Book Review - Leo the African

Issue 79 April 2011

Review by Tam Hussein

 

One of the hardest things for a writer is to inhabit a person of historical importance.  Amin Maalouf with a mixture of erudition and eloquence has managed to pull it off with Leo the African; so successfully, that it becomes difficult to distinguish between fact and fiction.

Maalouf’s novel is the story of Hassan ibn Muhammad Al-Wazzan Al-Fasi or as he is known in the West, Giovanni Leo Africanus. He was born in Granada in 1494,  but his father took his family to Fez after the city’s fall. In Fez, he received a first class education at the Qayrawan University and had the fortune of being attached to his maternal uncle, an ambassador of the Marinids.  Accordingly, he undertook diplomatic missions to various parts of the world including, it is said, sub-Saharan Africa, Egypt and Constantinople. It was on one of these journeys that he was captured by corsairs and came under the services of one of the Medicis, Leo X. The Pope, recognising his pedigree, immediately manumitted and baptised him. Consequently, the polymath spent several years wandering the length and breadth of Renaissance Italy, translating medical treatises, writing a grammar of the Arabic language as well as a geographical description of Africa. His geography of Africa not only illuminated parts of the world that Europe had not seen but also gave birth to Shakespeare’s Othello. For it is in the book’s footnotes that Shakespeare and indeed Maalouf gleaned the facts of his life. After the sack of Rome in 1527, Leo returned to Tunis where he reconverted to Islam and passed away.

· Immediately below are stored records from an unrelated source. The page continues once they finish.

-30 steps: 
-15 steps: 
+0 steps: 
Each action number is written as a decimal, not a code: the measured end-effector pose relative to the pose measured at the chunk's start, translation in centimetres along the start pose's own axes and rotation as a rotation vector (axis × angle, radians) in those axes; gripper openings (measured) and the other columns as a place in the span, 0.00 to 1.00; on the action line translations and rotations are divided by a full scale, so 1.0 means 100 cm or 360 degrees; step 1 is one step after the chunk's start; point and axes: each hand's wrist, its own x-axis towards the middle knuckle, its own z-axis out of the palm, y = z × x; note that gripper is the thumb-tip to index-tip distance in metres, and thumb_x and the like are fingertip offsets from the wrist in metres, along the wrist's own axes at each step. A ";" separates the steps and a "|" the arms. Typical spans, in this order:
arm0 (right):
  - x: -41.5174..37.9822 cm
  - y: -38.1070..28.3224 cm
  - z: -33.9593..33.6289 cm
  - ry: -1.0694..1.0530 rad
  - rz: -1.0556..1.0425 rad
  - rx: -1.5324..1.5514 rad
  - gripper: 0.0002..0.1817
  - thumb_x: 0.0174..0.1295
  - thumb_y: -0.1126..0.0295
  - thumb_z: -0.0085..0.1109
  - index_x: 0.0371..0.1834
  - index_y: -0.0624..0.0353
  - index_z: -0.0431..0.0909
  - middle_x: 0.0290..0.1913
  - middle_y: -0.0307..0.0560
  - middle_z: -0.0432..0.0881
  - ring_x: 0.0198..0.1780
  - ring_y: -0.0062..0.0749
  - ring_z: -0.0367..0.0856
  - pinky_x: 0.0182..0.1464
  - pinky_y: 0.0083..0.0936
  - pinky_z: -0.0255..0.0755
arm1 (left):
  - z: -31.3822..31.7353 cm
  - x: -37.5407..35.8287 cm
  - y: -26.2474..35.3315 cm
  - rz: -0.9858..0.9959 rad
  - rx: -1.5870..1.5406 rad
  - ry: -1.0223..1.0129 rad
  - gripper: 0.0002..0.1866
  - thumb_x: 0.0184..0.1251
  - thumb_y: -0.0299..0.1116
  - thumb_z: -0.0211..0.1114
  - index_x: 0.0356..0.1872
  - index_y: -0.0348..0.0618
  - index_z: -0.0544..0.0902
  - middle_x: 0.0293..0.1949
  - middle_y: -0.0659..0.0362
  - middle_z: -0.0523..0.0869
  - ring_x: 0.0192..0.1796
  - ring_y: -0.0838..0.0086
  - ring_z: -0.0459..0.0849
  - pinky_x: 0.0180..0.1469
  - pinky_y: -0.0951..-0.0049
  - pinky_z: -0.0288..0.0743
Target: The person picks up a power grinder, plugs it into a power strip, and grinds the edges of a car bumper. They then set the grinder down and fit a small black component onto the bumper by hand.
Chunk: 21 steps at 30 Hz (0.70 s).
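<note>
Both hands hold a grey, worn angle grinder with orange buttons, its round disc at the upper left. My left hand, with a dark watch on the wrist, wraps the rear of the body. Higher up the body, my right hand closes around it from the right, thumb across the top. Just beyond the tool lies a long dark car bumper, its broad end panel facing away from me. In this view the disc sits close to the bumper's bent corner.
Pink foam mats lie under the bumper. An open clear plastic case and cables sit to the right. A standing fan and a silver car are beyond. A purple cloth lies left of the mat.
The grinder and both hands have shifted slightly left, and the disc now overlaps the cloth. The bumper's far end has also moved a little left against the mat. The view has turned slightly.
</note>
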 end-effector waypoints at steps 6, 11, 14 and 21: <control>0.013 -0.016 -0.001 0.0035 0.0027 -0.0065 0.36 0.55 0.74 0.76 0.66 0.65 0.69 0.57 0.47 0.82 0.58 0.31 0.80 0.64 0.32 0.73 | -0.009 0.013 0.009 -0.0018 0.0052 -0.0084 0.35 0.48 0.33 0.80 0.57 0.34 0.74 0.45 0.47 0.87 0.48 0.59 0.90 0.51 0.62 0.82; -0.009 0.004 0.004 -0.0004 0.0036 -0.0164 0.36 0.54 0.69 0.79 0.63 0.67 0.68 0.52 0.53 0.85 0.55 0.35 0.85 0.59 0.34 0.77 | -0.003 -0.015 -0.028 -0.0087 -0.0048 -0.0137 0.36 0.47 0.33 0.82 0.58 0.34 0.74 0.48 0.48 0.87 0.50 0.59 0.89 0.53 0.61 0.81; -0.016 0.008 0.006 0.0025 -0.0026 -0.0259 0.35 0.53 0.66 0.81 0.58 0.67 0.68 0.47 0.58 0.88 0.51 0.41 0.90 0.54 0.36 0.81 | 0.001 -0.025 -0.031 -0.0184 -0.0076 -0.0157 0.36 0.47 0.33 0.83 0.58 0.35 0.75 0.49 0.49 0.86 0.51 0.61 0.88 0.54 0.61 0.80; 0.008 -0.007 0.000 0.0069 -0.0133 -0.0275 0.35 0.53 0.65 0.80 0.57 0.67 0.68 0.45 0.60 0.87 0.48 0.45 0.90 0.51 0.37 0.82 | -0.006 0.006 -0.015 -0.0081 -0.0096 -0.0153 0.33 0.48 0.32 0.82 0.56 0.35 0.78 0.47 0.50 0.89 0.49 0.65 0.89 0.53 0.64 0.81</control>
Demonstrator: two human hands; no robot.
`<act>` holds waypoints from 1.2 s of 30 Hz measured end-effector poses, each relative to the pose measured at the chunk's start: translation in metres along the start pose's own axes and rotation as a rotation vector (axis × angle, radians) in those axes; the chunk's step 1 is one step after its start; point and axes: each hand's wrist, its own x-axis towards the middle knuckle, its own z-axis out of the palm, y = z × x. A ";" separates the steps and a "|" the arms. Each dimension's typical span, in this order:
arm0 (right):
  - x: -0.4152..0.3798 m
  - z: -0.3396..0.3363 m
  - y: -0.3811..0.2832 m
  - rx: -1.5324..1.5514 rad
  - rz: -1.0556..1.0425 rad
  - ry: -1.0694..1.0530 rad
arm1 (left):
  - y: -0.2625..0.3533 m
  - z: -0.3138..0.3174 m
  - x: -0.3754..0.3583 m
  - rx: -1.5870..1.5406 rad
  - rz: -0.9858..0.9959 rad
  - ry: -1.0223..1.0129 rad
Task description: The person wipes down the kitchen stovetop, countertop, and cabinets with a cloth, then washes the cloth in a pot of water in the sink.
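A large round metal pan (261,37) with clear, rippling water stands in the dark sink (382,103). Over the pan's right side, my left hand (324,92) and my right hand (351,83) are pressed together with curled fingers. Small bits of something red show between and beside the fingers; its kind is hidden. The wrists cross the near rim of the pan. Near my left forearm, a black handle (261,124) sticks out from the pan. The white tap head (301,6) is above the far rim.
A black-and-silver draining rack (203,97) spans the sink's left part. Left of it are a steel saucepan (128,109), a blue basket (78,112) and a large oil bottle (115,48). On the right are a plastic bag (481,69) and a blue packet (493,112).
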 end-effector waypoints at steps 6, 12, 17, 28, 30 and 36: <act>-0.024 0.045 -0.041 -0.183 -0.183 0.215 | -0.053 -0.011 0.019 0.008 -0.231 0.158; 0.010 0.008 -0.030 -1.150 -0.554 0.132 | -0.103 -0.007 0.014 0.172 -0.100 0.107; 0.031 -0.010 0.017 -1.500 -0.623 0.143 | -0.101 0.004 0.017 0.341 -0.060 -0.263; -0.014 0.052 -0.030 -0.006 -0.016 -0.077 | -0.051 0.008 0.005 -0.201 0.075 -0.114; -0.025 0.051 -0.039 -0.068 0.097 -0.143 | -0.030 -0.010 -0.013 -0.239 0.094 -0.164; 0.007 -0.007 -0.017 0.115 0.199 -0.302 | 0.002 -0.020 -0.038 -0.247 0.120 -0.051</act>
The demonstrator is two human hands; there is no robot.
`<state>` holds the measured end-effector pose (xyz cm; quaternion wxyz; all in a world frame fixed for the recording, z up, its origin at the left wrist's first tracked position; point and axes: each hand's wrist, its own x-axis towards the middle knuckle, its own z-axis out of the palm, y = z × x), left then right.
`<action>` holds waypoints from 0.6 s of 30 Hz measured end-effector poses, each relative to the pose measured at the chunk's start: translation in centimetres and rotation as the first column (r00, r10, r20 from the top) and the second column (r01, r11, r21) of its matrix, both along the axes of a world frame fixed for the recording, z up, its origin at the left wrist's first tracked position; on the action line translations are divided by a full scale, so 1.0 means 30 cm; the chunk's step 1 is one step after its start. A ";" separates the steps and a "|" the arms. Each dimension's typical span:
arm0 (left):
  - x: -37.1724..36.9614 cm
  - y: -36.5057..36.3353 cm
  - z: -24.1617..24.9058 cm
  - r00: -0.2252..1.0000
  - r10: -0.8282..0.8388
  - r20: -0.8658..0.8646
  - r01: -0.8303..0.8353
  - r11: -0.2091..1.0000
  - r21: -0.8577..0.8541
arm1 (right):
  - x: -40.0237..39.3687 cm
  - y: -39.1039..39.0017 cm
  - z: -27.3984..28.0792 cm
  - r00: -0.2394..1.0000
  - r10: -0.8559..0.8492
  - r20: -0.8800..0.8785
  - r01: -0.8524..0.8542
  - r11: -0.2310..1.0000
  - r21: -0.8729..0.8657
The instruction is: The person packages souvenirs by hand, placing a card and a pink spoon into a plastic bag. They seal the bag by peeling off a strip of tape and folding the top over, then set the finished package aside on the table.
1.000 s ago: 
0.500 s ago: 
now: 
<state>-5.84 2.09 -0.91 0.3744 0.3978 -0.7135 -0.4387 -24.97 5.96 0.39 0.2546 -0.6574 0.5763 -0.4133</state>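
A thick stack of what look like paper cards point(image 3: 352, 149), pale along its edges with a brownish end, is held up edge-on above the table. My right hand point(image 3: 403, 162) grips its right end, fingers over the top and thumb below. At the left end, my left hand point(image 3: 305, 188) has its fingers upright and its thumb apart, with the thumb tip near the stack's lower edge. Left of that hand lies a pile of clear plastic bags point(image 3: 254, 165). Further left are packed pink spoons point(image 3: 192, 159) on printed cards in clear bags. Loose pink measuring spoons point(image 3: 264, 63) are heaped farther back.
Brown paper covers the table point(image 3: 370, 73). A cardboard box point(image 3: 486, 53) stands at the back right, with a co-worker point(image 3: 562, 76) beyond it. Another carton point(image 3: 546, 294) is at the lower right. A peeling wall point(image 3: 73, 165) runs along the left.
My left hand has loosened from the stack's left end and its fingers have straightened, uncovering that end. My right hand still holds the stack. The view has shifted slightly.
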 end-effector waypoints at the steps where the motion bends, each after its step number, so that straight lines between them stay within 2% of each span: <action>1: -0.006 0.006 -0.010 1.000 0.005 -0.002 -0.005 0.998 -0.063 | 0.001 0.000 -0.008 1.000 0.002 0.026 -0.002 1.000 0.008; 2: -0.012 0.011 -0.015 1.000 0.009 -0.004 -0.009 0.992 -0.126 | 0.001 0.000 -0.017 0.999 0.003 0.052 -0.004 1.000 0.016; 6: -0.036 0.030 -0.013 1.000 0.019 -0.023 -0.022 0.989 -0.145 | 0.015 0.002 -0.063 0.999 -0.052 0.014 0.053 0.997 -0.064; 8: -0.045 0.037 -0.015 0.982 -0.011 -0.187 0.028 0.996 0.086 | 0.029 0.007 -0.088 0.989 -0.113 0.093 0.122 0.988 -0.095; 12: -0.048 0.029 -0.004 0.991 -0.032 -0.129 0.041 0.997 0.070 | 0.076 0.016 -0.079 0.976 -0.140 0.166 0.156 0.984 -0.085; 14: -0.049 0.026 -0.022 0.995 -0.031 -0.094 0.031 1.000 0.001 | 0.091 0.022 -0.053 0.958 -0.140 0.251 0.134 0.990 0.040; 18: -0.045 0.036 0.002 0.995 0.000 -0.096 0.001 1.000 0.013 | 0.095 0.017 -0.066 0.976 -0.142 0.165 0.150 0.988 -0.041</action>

The novel is divided into four parts: The Book of Granada, where as a young boy, he remembers the occupation of his city by the forces of Ferdinand and Isabella; The Book of Fez, which tells of his life in exile, where he matures into a young man, and experiences the first taste of love and strife; The Book of Cairo, revolving around his love affair with Nur, a Circassian and finally, The Book of Rome, far more reflective in tone, which tells of his capture and his friendship with the Medici family, marred perhaps by his run-ins with a few Renaissance painters and his return home.

Whilst these run-ins can border on the contrived, as a whole there are so many memorable passages  that they can be forgiven. From the loving description of Granada, the ranting of Astaghfirullah, the misery of the leper colony, the cowardice of boabdil and so on; all framed within the beautiful eloquence of a bygone age.  Maalouf is truly an author who understands loss and separation.  Moreover, his ability to understand Islam and Christianity as if an insider, and yet being able to transcend both is remarkable.  This book is about a mighty soul both as protagonist and author.